▸ INSTRUCTIONS TO FOLLOW: When a picture appears in the listing, leave it out and copy the rest exactly as it stands.

▸ PROVIDED MATERIAL:
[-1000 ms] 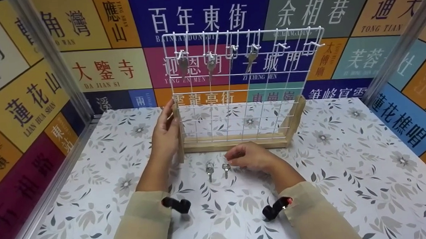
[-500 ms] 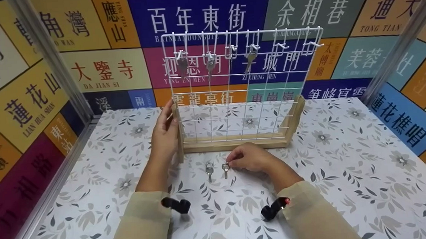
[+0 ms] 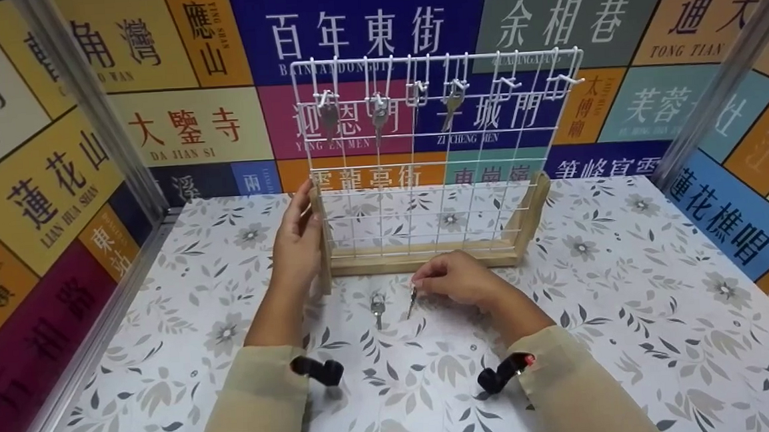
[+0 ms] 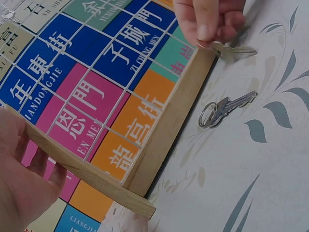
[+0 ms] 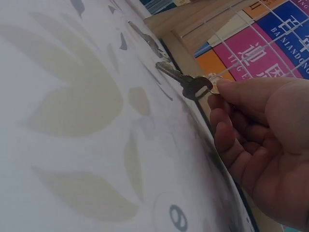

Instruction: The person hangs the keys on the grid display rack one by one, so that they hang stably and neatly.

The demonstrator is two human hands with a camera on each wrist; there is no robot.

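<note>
On my head feed, I find the right hand [image 3: 458, 279] in front of the rack's wooden base [image 3: 421, 262], thumb and forefinger pinching a key [image 3: 412, 302] by its ring [image 5: 215, 80]. The key hangs tilted, blade down and toward the wearer, over the floral tabletop [image 3: 592, 337]. Whether its tip touches that surface, I cannot tell. My right wrist feed confirms the pinch, the remaining fingers being bent in toward the palm.

I record the left hand [image 3: 298, 244] against the outer side of the rack's left upright [image 3: 323, 246]; whether its fingers curl round the wood, I cannot establish.

A second key [image 3: 378, 310] lies flat on the tabletop with its ring attached, just to the left of the held one and between the two forearms.

Above the base I note a white wire grid [image 3: 435, 164] bearing a row of hooks along its top. Counting from the left, keys hang on the first [image 3: 330, 122], second [image 3: 380, 119] and fourth [image 3: 453, 108]; the third hook's load is too small to identify. Behind stands a wall of coloured sign panels [image 3: 192, 127]. Both sleeves [image 3: 256, 404] are beige.
</note>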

▸ THE COMPLETED TASK:
[-1000 ms] 
[-500 ms] 
[+0 ms] 
[+0 ms] 
[+0 ms] 

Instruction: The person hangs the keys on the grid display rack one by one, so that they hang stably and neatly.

The demonstrator is two human hands with a camera on each wrist; there is no robot.

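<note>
On my head feed, I find the right hand [image 3: 458, 279] in front of the rack's wooden base [image 3: 421, 262], thumb and forefinger pinching a key [image 3: 412, 302] by its ring [image 5: 215, 80]. The key hangs tilted, blade down and toward the wearer, over the floral tabletop [image 3: 592, 337]. Whether its tip touches that surface, I cannot tell. My right wrist feed confirms the pinch, the remaining fingers being bent in toward the palm.

I record the left hand [image 3: 298, 244] against the outer side of the rack's left upright [image 3: 323, 246]; whether its fingers curl round the wood, I cannot establish.

A second key [image 3: 378, 310] lies flat on the tabletop with its ring attached, just to the left of the held one and between the two forearms.

Above the base I note a white wire grid [image 3: 435, 164] bearing a row of hooks along its top. Counting from the left, keys hang on the first [image 3: 330, 122], second [image 3: 380, 119] and fourth [image 3: 453, 108]; the third hook's load is too small to identify. Behind stands a wall of coloured sign panels [image 3: 192, 127]. Both sleeves [image 3: 256, 404] are beige.
</note>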

For this exercise, nothing more remains to be given.